The biggest problem is going to be FrontPage. If you build a site with any of it's fancy features, such as even a simple navbar, you have a site that won't function unless published to a web server running FrontPage Extensions. If you can get the neophyte using FP to give it up, you have a chance.

(Meanwhile, I'm going to check out the server you mentioned as a simpler Intranet solution.)


Jeff
The future is already here - it's just not widely distributed yet...
 
Thanks for the feedback MasterRacker.

I was able to get FrontPage's simple site navigation to work with Simpleserver: fine. I think this part is done at design-time and then client-side.

But you're right about a lot of the server-side "webbot" features.

I'm hoping that some simple CGI EXEs might handle most peoples' needs for hit counters, guestbooks, and form handling in general. AnalogX even offers a couple of these.

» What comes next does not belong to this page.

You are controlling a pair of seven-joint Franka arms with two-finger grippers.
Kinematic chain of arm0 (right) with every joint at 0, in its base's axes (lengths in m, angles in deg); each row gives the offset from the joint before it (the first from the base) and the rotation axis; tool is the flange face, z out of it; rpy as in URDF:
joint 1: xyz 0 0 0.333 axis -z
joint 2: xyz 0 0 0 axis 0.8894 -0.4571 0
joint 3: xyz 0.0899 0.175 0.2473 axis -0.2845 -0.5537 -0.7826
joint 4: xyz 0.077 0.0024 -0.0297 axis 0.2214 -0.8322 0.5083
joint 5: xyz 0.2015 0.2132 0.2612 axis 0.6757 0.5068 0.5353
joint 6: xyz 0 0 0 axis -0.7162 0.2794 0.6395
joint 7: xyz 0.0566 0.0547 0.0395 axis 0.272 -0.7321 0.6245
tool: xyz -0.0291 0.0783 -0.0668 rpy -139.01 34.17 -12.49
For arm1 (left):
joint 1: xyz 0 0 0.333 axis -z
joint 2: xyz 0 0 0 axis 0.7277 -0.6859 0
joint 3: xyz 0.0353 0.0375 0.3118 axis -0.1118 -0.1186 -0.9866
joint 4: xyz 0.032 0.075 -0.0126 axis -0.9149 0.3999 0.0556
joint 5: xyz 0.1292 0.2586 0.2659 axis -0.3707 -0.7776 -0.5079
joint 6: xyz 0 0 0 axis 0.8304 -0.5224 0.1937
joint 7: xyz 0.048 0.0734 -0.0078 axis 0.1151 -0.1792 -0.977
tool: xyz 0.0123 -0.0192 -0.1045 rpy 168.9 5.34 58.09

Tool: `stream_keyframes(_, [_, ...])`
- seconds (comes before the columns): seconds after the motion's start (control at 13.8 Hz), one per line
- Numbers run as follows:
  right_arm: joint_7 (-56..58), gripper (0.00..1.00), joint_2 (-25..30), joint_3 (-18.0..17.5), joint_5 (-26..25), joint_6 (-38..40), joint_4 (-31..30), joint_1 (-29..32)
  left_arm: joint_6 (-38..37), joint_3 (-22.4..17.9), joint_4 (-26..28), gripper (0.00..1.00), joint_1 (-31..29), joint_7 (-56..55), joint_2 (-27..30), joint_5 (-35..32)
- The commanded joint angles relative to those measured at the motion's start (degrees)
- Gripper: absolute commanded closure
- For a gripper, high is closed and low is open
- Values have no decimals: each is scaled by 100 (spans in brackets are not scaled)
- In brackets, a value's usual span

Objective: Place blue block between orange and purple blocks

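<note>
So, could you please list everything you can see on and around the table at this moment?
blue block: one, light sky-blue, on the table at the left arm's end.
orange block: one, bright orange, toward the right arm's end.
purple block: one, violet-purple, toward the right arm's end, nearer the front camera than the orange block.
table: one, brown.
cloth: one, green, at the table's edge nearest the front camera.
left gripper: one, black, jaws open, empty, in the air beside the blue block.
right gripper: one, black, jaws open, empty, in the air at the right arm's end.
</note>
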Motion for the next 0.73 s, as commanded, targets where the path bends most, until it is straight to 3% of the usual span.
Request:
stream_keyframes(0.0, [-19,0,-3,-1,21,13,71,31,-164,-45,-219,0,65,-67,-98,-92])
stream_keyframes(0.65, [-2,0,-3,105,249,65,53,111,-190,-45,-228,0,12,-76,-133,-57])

I wouldn't be surprised to find some basic discussion forum CGI's around too, along with other common server-side functions. The majority are script of course, but even these could be easily rebuilt as compiled CGI programs in C, VB, Delphi/Pascal, etc.
 
Thanks Stu, I appreciate the thought.

While I agree the lockdown tool could help significantly, the trick is getting people to use it. It also doesn't do much for those running PWS.

Judging from intrusion detection logs there seem to be a lot of infected IIS installations out there. It is frustrating that some people have to spoil things for the rest of us like that, but the result is that IIS/PWS isn't as safe as I'd like for most small users with no knowledgeable support staff.

IIS in Windows Server 2003 is a lot better on its own, but the kinds of people I'm talking about are running web servers on stuff like Win2K Pro or XP Pro - or even Win98!